For decades, taking the side of migrants has been the rallying cry for many (language) activists, humanitarian organisations and social scientists. The EU has espoused this view, at least to a certain extent, with a series of ‘one-night stand’ events that celebrate cultural and linguistic diversity. But is this egalitarian/inclusive tenet feasible? As for Finland, the recent comments made by Eero Heinäluoma – MP for the Social Democratic Party - do indicate a call for the tightening of Finland’s own boundaries through a priori opposition to the looming dangers of recruiting a new active workforce from abroad.

Heinäluoma’s comments are certainly trendy. They are trendy in the sense that they are perfectly in line with the recent policy trends of many other European countries. Let us take the case of the Netherlands, where I have lived and worked for the past nine years.
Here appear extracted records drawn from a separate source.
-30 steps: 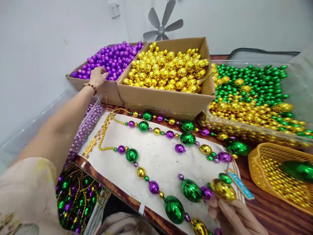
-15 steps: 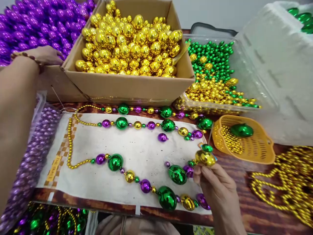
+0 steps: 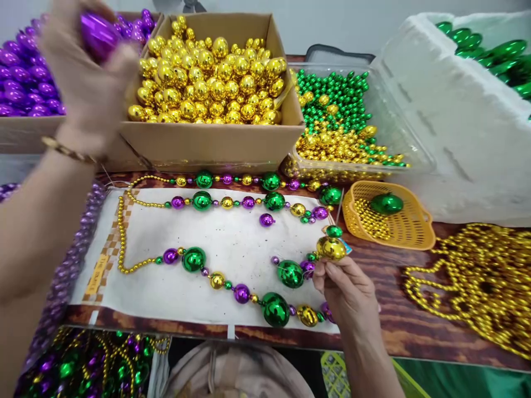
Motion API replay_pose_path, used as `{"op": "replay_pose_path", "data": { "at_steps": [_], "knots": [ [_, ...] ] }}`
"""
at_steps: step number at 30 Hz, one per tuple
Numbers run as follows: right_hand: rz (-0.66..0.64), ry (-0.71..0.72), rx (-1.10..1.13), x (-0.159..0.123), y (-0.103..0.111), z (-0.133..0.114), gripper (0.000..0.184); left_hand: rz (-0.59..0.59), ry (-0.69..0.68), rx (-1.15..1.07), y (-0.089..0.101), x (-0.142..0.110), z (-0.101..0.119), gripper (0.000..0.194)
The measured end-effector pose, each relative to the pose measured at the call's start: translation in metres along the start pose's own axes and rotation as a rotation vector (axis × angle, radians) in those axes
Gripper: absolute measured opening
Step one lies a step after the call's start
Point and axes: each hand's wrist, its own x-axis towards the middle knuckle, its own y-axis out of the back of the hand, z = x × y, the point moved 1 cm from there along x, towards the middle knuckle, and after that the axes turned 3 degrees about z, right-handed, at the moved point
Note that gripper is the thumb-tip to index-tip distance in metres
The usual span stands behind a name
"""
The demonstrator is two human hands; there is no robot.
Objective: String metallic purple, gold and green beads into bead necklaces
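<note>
The blurry left hand (image 3: pixel 89 83) holds a purple bead (image 3: pixel 98 36) by the boxes (image 3: pixel 215 145). The right hand (image 3: pixel 346 287) pinches under a gold bead (image 3: pixel 331 248), hiding some bead string (image 3: pixel 307 315) on the desk (image 3: pixel 388 282). The orange label (image 3: pixel 96 273) looks fuzzy.

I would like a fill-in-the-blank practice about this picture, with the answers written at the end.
1. The raised bead in the left hand is ____.
2. The right hand is just below a large bead that is ____.
3. The bracelet is worn on the ____ wrist.
4. The oval bead inside the basket is ____.

Missing words: purple; gold; left; green.
</note>
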Motion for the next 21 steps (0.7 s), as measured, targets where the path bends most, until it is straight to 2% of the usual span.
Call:
{"op": "replay_pose_path", "data": {
  "at_steps": [2,3,5,6,8,10,14,18,21],
  "knots": [
    [-0.013,0.003,0.019,-0.004,0.002,0.002,0.022,-0.233,-0.307,-0.113,-0.016,-0.062,0.038,0.033],
    [-0.020,0.004,0.026,-0.006,0.003,0.003,0.021,-0.395,-0.366,-0.166,-0.028,-0.096,0.052,0.026],
    [-0.039,0.000,0.038,-0.011,0.004,0.004,0.020,-0.694,-0.391,-0.228,-0.055,-0.162,0.069,0.018],
    [-0.049,0.000,0.045,-0.013,0.005,0.005,0.021,-0.805,-0.374,-0.245,-0.067,-0.188,0.073,0.015],
    [-0.071,0.002,0.059,-0.017,0.007,0.006,0.022,-0.925,-0.334,-0.283,-0.087,-0.225,0.074,0.014],
    [-0.092,0.004,0.068,-0.021,0.010,0.007,0.025,-0.974,-0.305,-0.303,-0.097,-0.241,0.070,0.014],
    [-0.119,-0.013,0.064,-0.028,0.016,0.012,0.027,-1.015,-0.372,-0.229,-0.099,-0.244,0.063,0.021],
    [-0.131,-0.023,0.094,-0.032,0.024,0.021,0.027,-0.945,-0.434,-0.101,-0.092,-0.244,0.066,0.030],
    [-0.142,-0.018,0.083,-0.034,0.027,0.026,0.028,-0.896,-0.411,-0.055,-0.087,-0.240,0.074,0.030]
  ]
}}
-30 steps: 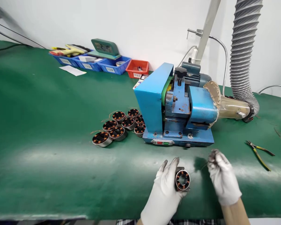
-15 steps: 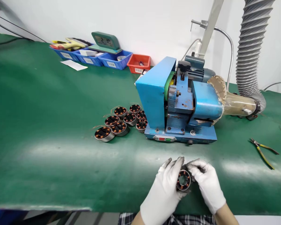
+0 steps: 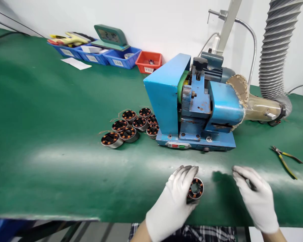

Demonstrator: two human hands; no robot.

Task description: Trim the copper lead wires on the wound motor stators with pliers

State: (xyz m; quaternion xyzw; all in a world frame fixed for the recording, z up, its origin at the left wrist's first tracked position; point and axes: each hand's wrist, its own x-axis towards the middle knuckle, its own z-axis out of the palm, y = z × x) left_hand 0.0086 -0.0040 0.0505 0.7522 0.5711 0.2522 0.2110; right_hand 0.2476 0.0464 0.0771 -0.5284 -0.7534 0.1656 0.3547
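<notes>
My left hand [image 3: 173, 201], in a white glove, grips a small round motor stator [image 3: 195, 189] with copper windings, held just above the green bench near its front edge. My right hand [image 3: 256, 196], also gloved, is off to the right of the stator with thumb and forefinger pinched together, apparently on a thin wire that I cannot make out. A cluster of several similar stators [image 3: 131, 127] lies on the bench to the left of a blue machine [image 3: 192, 104].
A grey ribbed hose [image 3: 276, 50] joins the machine's right end. Yellow-handled pliers [image 3: 285, 158] lie at the right. Blue bins [image 3: 101, 55], an orange bin [image 3: 148, 62], a green clock [image 3: 111, 35] and a paper slip [image 3: 75, 63] sit along the back wall.
My right hand, which was touching the stator half a second ago, has pulled away to the right. My left hand keeps hold of the stator.
</notes>
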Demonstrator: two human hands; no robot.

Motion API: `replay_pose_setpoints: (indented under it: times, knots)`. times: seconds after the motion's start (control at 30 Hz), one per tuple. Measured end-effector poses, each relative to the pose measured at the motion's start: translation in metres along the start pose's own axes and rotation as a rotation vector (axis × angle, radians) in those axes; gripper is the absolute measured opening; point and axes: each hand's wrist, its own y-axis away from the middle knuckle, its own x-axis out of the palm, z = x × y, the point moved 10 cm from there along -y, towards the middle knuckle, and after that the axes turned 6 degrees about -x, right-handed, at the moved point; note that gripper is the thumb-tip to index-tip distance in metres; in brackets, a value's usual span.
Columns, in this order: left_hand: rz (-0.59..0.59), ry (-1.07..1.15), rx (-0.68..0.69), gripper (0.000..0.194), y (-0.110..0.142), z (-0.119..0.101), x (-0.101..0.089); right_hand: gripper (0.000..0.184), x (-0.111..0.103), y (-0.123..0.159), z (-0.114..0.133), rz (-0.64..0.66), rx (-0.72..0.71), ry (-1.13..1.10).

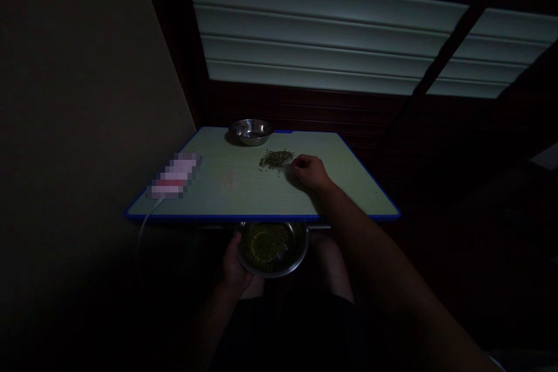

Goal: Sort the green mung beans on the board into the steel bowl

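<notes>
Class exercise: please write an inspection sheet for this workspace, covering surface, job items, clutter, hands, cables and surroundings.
Surface: pale green rectangular tabletop with blue edging.
Job items: small green bean-like pieces scattered in a loose heap; wide shiny metal bowl below the near edge, containing similar pieces; second round shiny metal bowl near the far edge.
Clutter: pixelated pink-and-white flat object at left.
Hands: left hand holds the lower bowl's left side; right hand beside the heap, fingers bent, grip unclear.
Cables: thin white cable runs from the flat object over the near edge.
Surroundings: pale slatted panels in dark framing; dim light.
</notes>
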Motion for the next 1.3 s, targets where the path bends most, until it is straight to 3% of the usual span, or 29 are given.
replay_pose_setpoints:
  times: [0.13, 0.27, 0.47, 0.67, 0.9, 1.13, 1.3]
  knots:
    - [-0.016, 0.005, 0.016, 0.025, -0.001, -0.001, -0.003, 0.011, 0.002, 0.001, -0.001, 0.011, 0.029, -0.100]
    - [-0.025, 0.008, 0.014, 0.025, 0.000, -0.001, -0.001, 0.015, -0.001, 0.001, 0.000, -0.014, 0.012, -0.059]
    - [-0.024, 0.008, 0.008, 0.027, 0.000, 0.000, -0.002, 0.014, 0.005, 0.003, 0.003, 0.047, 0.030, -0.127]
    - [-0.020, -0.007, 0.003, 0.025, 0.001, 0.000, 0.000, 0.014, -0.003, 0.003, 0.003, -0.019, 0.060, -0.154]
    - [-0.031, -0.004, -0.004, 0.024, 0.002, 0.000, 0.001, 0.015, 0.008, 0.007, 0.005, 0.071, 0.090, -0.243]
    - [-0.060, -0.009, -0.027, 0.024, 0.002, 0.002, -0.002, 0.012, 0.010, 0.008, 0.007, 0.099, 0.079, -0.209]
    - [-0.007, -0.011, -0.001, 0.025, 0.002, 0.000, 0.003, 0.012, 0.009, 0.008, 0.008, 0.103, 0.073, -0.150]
It used to be called the country of open mindedness and acceptance of diversity. Admitted but not demonstrably so, the most recent policy trends on migration show that newly arrived (non-Western) migrants should integrate. Here, integration means learning the Dutch language and learning about Dutch society. It is only on this basis, measured by the passing of an admission test, that non-Western migrants will be allowed to enter the country.

However, the Dutch case also shows the other side of the coin. Second-generation migrants – a result of the labour migration of the seventies – do much better than had bseen forecasted. Although often addressed by the media as zorgcategoriëen, i.e. categories in need of care, crude socioeconomic terms show that they are an agent group of social actors that delivers economic benefits and brings a cosmopolitan character to mainstream Dutch society. Yet again, the outsider, the alien or – to borrow French philosopher Michael Foucault’s terminology – the ‘abnormal’ is unsettling in that it does not fall within an established classification of language, territory and belonging.

Heinäluoma’s predictions of danger seem like something out of Dickens’ Bleak House. What if these migrants stay? And what if, once they stay, they turn out to be a bunch of Oliver Twists? In other words, what if they keep asking for more? To answer in a Dickensian style: me, myself, is also a foreigner, Sir. Me, myself, came here two months ago, Sir. Me, myself, wishes to stay, Sir. Me, myself, is – at least I hope – actively contributing to increase Finland’s position in the world of social sciences, Sir.